▶ [TASK GOAL]:
What follows is a listing; repeat exactly, and only, its lines from the one holding "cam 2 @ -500" through the last, leaving any pictures out.

▶ [DATA SEGMENT]:
______________________________

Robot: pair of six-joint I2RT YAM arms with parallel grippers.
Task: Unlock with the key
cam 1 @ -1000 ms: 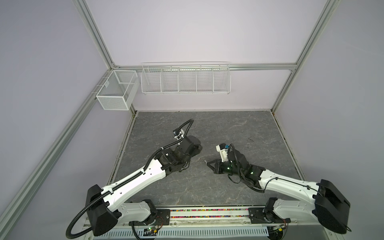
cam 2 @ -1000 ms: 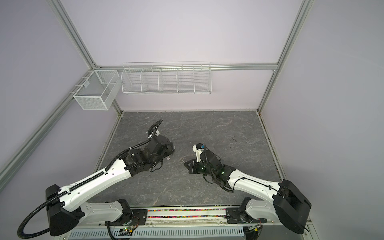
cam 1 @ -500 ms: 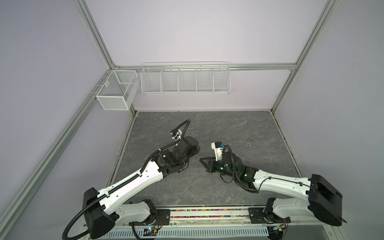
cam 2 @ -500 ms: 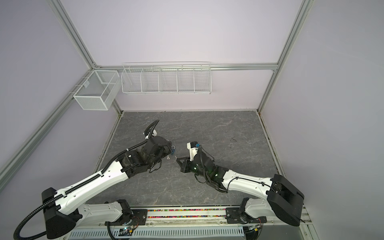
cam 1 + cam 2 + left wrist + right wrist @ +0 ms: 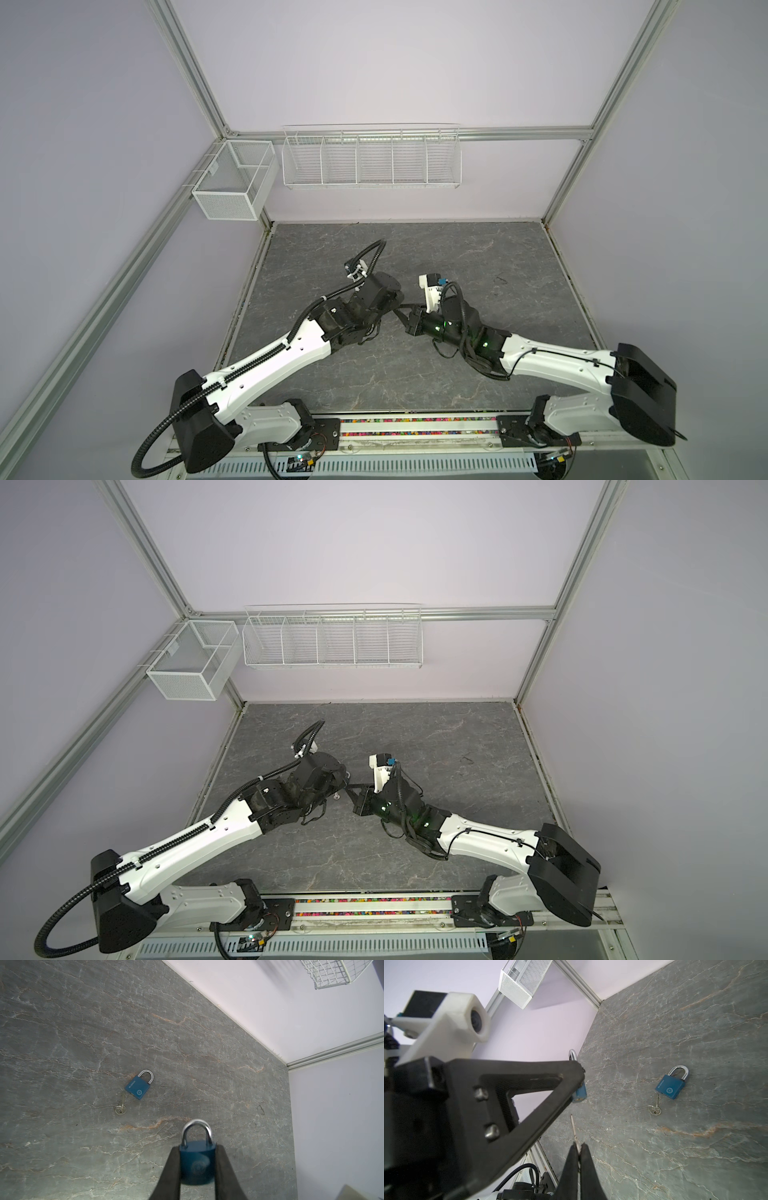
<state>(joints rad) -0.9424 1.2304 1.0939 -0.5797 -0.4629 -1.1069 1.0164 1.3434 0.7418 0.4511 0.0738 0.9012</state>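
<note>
Left pincer point(image 5: 394, 304) and right pincer point(image 5: 401, 309) nearly meet tip to tip in both top views. A second ago they stood apart; the right arm has swung in while the left stayed about where it was. What each carries is hidden there under the wrists.

From the left wrist, the left pincer is clenched on a blue padlock point(image 5: 196, 1164). Its fingers point(image 5: 173, 1167) press the lock's two sides, and the closed shackle point(image 5: 197, 1132) points away from the wrist. Well beyond its tips a second padlock point(image 5: 138, 1086) lies flat with a spare key point(image 5: 120, 1109) at its base; whether that key is inserted I cannot tell.

From the right wrist, the right pincer is clamped on the key point(image 5: 574, 1129). The blade juts ahead of its tips and stops just short of the blue padlock's underside, not yet in. The approach looks finished, so I judge that fine alignment and insertion come next.

Under both pincers lies a grey stone-patterned tabletop point(image 5: 374, 374). Far beyond them, on lilac walls with an aluminium frame, hang a mesh basket point(image 5: 232, 187) and a wire rack point(image 5: 370, 158).
</note>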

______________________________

▶ [RESULT FOR THIS TASK]:
cam 2 @ -500 ms: 
cam 1 + cam 2 + left wrist + right wrist @ +0 ms: 
<state>(joints rad) -0.9424 1.2304 1.0939 -0.5797 -0.4629 -1.1069 1.0164 1.3434 0.7418 0.4511 0.0738 0.9012</state>
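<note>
Left pincer point(image 5: 394, 304) and right pincer point(image 5: 401, 309) nearly meet tip to tip in both top views. A second ago they stood apart; the right arm has swung in while the left stayed about where it was. What each carries is hidden there under the wrists.

From the left wrist, the left pincer is clenched on a blue padlock point(image 5: 196, 1164). Its fingers point(image 5: 173, 1167) press the lock's two sides, and the closed shackle point(image 5: 197, 1132) points away from the wrist. Well beyond its tips a second padlock point(image 5: 138, 1086) lies flat with a spare key point(image 5: 120, 1109) at its base; whether that key is inserted I cannot tell.

From the right wrist, the right pincer is clamped on the key point(image 5: 574, 1129). The blade juts ahead of its tips and stops just short of the blue padlock's underside, not yet in. The approach looks finished, so I judge that fine alignment and insertion come next.

Under both pincers lies a grey stone-patterned tabletop point(image 5: 374, 374). Far beyond them, on lilac walls with an aluminium frame, hang a mesh basket point(image 5: 232, 187) and a wire rack point(image 5: 370, 158).
</note>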

This finishes the exercise.